* **REQUIRED WORK**:
Set down the whole listing below exactly, without pictures.
Start of THE DATA
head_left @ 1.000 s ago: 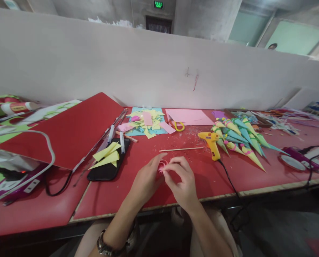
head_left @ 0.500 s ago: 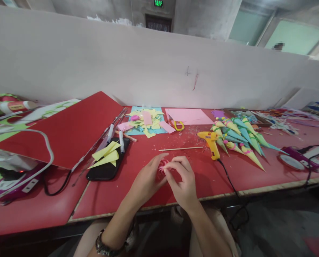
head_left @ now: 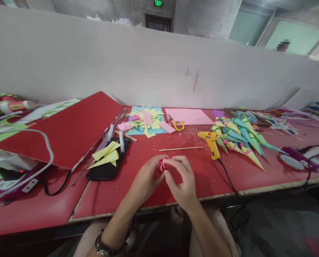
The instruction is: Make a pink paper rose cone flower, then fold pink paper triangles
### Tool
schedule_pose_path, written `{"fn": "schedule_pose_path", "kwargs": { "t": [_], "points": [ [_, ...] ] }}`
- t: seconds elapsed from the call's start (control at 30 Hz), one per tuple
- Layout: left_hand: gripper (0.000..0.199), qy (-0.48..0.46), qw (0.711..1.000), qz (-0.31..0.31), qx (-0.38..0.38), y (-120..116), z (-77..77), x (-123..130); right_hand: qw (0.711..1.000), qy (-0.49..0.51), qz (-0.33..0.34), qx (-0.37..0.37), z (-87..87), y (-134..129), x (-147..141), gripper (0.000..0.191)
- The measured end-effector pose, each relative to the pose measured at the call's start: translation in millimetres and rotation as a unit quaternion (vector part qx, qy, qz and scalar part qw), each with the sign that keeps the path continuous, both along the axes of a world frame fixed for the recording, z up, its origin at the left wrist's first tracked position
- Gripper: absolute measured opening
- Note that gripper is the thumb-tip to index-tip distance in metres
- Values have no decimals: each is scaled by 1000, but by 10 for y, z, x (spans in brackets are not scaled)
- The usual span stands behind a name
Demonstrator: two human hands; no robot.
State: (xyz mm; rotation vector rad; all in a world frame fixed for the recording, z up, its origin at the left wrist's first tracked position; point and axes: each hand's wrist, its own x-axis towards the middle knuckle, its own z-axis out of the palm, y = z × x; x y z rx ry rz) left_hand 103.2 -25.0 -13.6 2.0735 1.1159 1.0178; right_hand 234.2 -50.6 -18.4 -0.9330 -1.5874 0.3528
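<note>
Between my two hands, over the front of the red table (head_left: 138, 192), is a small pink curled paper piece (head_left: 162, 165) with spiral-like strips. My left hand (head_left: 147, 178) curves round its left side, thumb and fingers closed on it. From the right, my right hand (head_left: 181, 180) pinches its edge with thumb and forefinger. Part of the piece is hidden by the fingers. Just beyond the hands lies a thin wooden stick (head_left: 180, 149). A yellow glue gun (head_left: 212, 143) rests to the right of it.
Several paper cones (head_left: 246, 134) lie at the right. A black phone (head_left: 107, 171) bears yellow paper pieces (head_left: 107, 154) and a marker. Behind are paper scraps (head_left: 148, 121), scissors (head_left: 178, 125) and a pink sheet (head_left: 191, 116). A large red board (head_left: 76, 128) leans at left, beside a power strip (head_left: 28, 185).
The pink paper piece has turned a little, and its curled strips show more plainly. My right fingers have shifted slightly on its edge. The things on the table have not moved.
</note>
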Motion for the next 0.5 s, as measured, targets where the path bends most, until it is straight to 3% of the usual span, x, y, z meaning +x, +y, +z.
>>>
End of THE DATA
* **FINISHED EXERCISE**:
head_left @ 1.000 s ago: 
head_left @ 0.500 s ago: 
head_left @ now: 
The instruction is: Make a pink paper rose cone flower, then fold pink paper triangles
### Tool
schedule_pose_path, written `{"fn": "schedule_pose_path", "kwargs": { "t": [_], "points": [ [_, ...] ] }}`
- t: seconds elapsed from the call's start (control at 30 Hz), one per tuple
- Layout: left_hand: gripper (0.000..0.199), qy (-0.48..0.46), qw (0.711..1.000), qz (-0.31..0.31), qx (-0.38..0.38), y (-120..116), z (-77..77), x (-123..130); right_hand: qw (0.711..1.000), qy (-0.49..0.51), qz (-0.33..0.34), qx (-0.37..0.37), z (-87..87), y (-134..129), x (-147..141), gripper (0.000..0.191)
- The measured end-effector pose, each relative to the pose measured at the call's start: translation in millimetres and rotation as a unit quaternion (vector part qx, qy, qz and scalar part qw), each with the sign that keeps the path continuous, both along the axes of a world frame fixed for the recording, z up, its origin at the left wrist's first tracked position
- Gripper: absolute measured opening
- Note that gripper is the thumb-tip to index-tip distance in metres
- Values have no decimals: each is scaled by 1000, but by 10 for y, z, x (spans in brackets are not scaled)
- The usual span stands behind a name
Demonstrator: two human hands; no robot.
State: (xyz mm; rotation vector rad; all in a world frame fixed for the recording, z up, its origin at the left wrist's first tracked position; point and axes: each hand's wrist, its own x-axis towards the middle knuckle, its own z-axis out of the palm, y = z × x; x y z rx ry rz) left_hand 103.2 -25.0 -13.6 2.0735 1.1159 1.0178; right_hand 234.2 -50.6 -18.4 -0.9330 -1.5874 0.3528
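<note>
Between my two hands, over the front of the red table (head_left: 138, 192), is a small pink curled paper piece (head_left: 162, 165) with spiral-like strips. My left hand (head_left: 147, 178) curves round its left side, thumb and fingers closed on it. From the right, my right hand (head_left: 181, 180) pinches its edge with thumb and forefinger. Part of the piece is hidden by the fingers. Just beyond the hands lies a thin wooden stick (head_left: 180, 149). A yellow glue gun (head_left: 212, 143) rests to the right of it.
Several paper cones (head_left: 246, 134) lie at the right. A black phone (head_left: 107, 171) bears yellow paper pieces (head_left: 107, 154) and a marker. Behind are paper scraps (head_left: 148, 121), scissors (head_left: 178, 125) and a pink sheet (head_left: 191, 116). A large red board (head_left: 76, 128) leans at left, beside a power strip (head_left: 28, 185).
The pink paper piece has turned a little, and its curled strips show more plainly. My right fingers have shifted slightly on its edge. The things on the table have not moved.
</note>
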Motion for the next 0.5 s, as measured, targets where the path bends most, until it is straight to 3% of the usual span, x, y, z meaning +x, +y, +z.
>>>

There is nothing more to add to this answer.